Ishida returned his head to Ichigo and looked at him for a long while. Ichigo tried not to squirm under the scrutiny, tried to be that island in the unruly sea but felt the waves eat at him and tear him apart. 

“I’m not sure whether you’re serious or if you’re mocking me,” Ishida finally stated. 

Ichigo could feel his eyes widen. His eyes flicked to the side, “Why wouldn’t I mean it?”

“No one ever seems to.” Ishida sank down in his seat and looked into the roof, watching the drops clinging to the wooden beams as they were being pressed through the tiles by the much too heavy rain. The falling skies created slow, cool gusts of air that pushed their hair and chilled their skin. Ichigo kept his eyes fixed upon Ishida.

“I have a hard time believing that,” he said with carefully placed confidence. 

“Kurotsuchi called me a genius once, but I choose not to take that into account because he’s a fucking lunatic.”

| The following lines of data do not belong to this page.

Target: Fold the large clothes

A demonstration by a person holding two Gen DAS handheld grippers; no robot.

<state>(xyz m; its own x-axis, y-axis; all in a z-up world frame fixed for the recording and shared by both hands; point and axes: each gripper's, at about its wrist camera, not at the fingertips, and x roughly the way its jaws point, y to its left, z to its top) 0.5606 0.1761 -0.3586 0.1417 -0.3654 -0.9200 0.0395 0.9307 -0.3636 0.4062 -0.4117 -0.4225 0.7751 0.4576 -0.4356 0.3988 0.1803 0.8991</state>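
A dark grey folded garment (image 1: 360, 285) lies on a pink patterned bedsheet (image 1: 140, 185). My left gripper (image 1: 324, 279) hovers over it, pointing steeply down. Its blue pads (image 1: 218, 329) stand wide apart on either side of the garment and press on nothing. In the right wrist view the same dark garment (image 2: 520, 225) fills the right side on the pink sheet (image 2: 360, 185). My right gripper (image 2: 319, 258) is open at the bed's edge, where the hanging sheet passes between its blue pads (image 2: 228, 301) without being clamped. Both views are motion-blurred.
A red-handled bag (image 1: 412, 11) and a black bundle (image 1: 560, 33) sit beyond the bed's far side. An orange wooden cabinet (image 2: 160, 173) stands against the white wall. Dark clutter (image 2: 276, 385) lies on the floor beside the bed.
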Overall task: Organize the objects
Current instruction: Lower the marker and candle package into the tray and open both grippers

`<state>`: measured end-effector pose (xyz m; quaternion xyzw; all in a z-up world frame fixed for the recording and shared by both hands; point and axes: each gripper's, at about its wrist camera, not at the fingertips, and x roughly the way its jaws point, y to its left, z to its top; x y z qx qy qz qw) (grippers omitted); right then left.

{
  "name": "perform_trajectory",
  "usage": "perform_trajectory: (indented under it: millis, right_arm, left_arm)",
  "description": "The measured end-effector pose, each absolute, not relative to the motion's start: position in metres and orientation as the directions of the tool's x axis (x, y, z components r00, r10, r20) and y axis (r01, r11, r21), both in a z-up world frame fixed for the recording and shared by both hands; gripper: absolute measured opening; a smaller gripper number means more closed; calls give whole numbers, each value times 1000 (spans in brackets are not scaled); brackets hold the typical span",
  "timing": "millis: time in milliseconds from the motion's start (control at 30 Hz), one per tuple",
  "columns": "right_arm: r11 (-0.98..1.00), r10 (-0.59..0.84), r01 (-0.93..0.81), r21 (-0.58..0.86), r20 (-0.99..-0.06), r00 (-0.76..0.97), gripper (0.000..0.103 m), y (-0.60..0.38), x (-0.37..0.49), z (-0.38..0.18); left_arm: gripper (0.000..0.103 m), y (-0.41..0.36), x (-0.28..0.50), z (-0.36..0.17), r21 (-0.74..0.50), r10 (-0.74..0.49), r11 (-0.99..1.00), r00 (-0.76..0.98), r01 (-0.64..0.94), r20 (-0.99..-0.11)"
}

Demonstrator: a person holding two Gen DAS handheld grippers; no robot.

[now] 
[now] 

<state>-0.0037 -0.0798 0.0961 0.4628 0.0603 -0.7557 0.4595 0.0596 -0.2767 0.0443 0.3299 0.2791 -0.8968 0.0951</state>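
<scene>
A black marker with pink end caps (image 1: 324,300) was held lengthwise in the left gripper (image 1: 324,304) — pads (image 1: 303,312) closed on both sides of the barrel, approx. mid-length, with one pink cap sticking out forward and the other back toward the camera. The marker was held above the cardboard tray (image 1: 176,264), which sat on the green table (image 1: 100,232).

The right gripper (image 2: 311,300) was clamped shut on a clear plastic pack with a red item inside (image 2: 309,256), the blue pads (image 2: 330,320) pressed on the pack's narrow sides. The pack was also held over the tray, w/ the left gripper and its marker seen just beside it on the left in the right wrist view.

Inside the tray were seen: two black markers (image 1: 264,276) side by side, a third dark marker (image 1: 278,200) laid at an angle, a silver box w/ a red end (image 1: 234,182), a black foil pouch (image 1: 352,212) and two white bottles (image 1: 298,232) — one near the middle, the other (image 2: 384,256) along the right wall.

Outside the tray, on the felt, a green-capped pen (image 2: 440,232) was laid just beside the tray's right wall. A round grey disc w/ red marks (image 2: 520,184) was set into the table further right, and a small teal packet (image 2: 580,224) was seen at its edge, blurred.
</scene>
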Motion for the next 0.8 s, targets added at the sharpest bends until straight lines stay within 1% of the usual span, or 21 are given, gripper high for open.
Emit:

Ichigo could not help but laugh. Ishida looked positively stricken by this development and sat up again. He watched while Ichigo laughed heartily and fully and shook his head with a weary smile.

“It’s not that funny.” 

A flicker of light in the distance caught Ishida’s attention. A lightning bolt reached with long, crooked fingers for the earth and caressed it shortly before disappearing and leaving only the hollow roar where the white light had been before. Ichigo had calmed himself and looked down with a smile playing at the mouth.

 

Somewhere along the way, and if later asked, Ichigo would have no answer for this, he found himself thinking more and more about himself and his actions in Ishida’s company. Self-awareness that he had not been in possession of before was slowly overtaking his every move. He concerned himself thoroughly with how Ishida’s perception of him would change if he were to say or do something.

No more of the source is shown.